There Will Be a Scientific Theory of Deep Learning

Paper · arXiv 2604.21691

In this paper, we make the case that a scientific theory of deep learning is emerging. By this we mean a theory which characterizes important properties and statistics of the training process, hidden representations, final weights, and performance of neural networks. We pull together major strands of ongoing research in deep learning theory and identify five growing bodies of work that point toward such a theory: (1) solvable idealized settings that provide intuition for learning dynamics in realistic systems; (2) tractable limits that reveal insights into fundamental learning phenomena; (3) simple mathematical laws that capture important macroscopic observables; (4) theories of hyperparameters that disentangle them from the rest of the training process, leaving simpler systems behind; and (5) universal behaviors shared across systems and settings which clarify which phenomena call for explanation.

Deep learning is famously a black-box learning method, the most powerful, most inscrutable, and now most technologically important member of the machine learning pantheon. Properly trained, neural networks learn to perform a wide array of tasks with superhuman performance, but we have no unified scientific framework that explains why or how. Motivated by both scientific curiosity and the promise of practical engineering benefit, the effort to put rigorous mathematical and scientific backing behind this applied discipline has spanned decades. Despite some progress, however, our understanding remains primitive: neural networks are still trained using methods discovered largely through trial and error rather than first principles, and theory plays little role in the day-to-day practice of deep learning. This paper makes the case that, yes, there will be a scientific theory of deep learning; that we can see pieces of this theory starting to emerge; and that this theory will take the form of a mechanics of the learning process.

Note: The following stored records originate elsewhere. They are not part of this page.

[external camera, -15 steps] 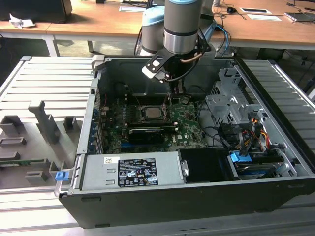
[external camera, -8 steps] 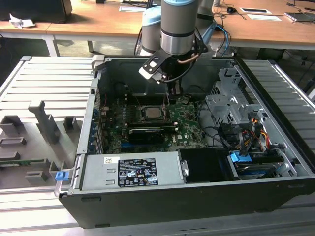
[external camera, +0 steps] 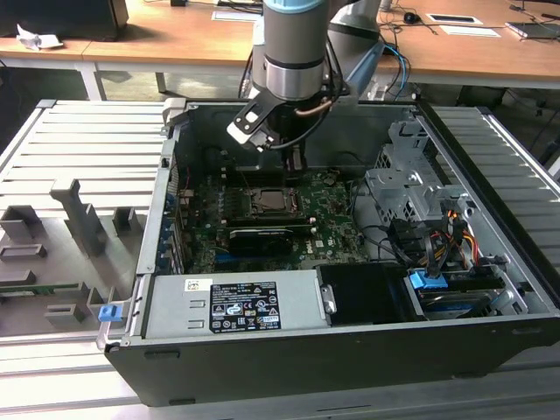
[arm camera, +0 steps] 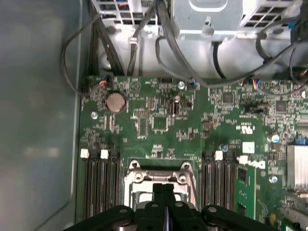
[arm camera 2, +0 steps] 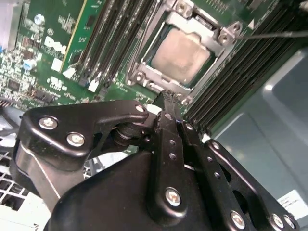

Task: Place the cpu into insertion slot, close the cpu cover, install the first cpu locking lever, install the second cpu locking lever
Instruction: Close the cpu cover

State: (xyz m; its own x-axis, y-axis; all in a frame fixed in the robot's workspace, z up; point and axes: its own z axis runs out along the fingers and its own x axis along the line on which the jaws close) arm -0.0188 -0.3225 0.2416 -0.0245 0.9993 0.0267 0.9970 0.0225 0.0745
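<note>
The cpu (arm camera 2: 182, 52) is seen seated flat in the slot (external camera: 271, 201) on the green board (arm camera: 192, 139) inside the open case (external camera: 350, 359). Its pale face shows through the window of the cover (arm camera 2: 220, 48), which is judged to be laid down over it. The pincer (arm camera 2: 166, 97) is pressed together and nothing is pinched. In both wrist views its two black fingers are seen side by side with barely a seam between them. The relation that matters is a close one. In the second wrist view the tip is placed just beside one edge of the cover, near a corner of the frame, and whether metal is touched cannot be told. In the exterior view the pincer (external camera: 297, 164) is hung over the far side of the slot, so the slot lies from it toward the camera and a little toward the exterior view's left. The slot is flanked on two sides by rows of memory slots (arm camera 2: 108, 43), whose long axis runs parallel to the cover's side edges. A thin metal rod (arm camera 2: 274, 34) is seen reaching out from a corner of the cover across one row of memory slots. It is judged to be a locking lever not yet latched, though its far end is cut off. With the chip placed and the cover down, the levers are judged to be the work in hand.
</note>
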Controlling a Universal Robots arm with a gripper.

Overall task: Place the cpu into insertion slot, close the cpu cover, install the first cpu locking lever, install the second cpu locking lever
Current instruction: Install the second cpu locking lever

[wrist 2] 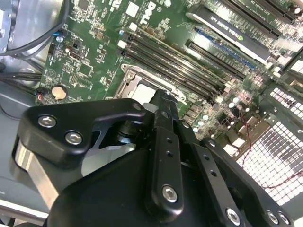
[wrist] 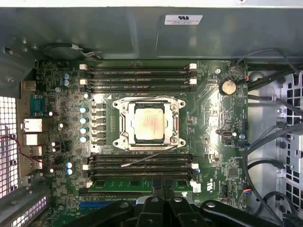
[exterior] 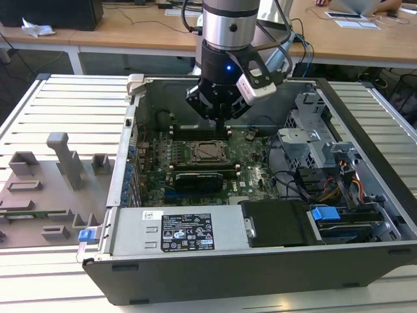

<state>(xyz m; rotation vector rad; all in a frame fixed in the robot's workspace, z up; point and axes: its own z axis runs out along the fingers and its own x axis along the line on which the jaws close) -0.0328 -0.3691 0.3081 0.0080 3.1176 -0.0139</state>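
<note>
The cpu [wrist: 148, 122] lies flat in the socket on the green motherboard [wrist: 213, 123], its pale metal top showing through the window of the cpu cover [wrist: 124, 124]. The cover's silver frame lies down around the chip. A thin wire locking lever [wrist: 151, 156] slants loose across the memory slots beside the socket. My gripper [wrist: 164, 182] hovers above those slots, a short way from the socket, its black fingers shut with nothing between them. In the exterior view the gripper [exterior: 221, 122] hangs just behind the socket [exterior: 208, 151]. In the second wrist view the gripper [wrist 2: 161, 97] partly hides the socket [wrist 2: 137, 90].
The open computer case [exterior: 228, 274] surrounds the board, with its power supply [exterior: 189, 231] at the front and a drive cage with cables [exterior: 326, 176] on the exterior view's right. Black memory slots [wrist: 137, 73] flank the socket. Grey fixtures [exterior: 58, 169] stand on the table at the exterior view's left.
</note>
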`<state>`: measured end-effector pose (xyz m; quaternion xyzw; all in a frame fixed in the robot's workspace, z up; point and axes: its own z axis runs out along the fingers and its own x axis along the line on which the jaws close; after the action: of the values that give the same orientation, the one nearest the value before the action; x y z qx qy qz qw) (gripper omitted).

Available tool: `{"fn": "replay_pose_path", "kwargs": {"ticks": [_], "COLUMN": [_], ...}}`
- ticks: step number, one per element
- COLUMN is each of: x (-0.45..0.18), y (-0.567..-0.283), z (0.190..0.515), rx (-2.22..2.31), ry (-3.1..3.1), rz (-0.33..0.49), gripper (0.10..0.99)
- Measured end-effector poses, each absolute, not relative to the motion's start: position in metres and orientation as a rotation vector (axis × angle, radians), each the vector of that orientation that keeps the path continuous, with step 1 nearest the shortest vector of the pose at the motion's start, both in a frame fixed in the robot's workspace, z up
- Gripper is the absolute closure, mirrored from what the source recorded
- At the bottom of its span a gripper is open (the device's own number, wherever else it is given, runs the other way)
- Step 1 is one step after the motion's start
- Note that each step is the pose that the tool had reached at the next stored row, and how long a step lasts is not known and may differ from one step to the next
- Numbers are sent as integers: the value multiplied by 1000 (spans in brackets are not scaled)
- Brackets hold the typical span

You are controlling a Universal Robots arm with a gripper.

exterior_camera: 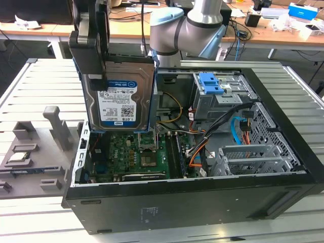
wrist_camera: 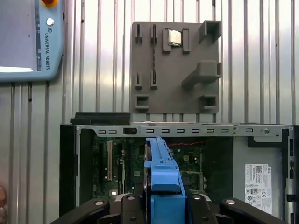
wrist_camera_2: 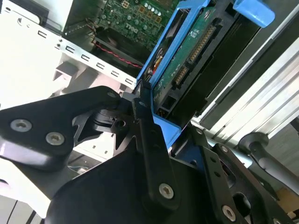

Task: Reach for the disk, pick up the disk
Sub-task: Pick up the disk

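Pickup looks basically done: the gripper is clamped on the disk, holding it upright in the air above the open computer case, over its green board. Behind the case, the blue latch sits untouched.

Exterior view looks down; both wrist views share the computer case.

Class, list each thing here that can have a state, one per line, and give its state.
Silver-grey metal disk with blue plastic rails: lifted above the case, hanging upright, gripped.
Black gripper: jaws shut on the disk's top edge.
Black metal computer case: side panel off, green board exposed.
Small square silver chip: seated in the grey plastic tray.
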<state>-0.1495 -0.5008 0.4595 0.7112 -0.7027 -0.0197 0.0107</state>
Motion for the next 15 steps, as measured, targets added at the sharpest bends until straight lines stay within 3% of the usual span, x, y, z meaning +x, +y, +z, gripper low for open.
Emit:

We argue that the emerging theory is best understood as a mechanics of the learning process—by analogy to classical, continuum, statistical, and quantum mechanics—and suggest the name learning mechanics. The emerging science shares deep similarities with established branches of mechanics. All branches of mechanics develop a library of analytically solvable settings to gain intuition; so too does learning mechanics. Continuum and statistical mechanics describe zoomed-out summary statistics rather than the motion of every particle; this has also proven a useful approach in dealing with the complexity of deep learning. Every physical system has one or more system parameters (characteristic scales, coupling constants, etc.) affecting its behavior, and some techniques for treating these are essentially the same as those used to study hyperparameters in deep learning. Finally, physics is full of cases in which the same phenomena show up in very different settings, and similarly we see universal behavior emerging across deep learning systems.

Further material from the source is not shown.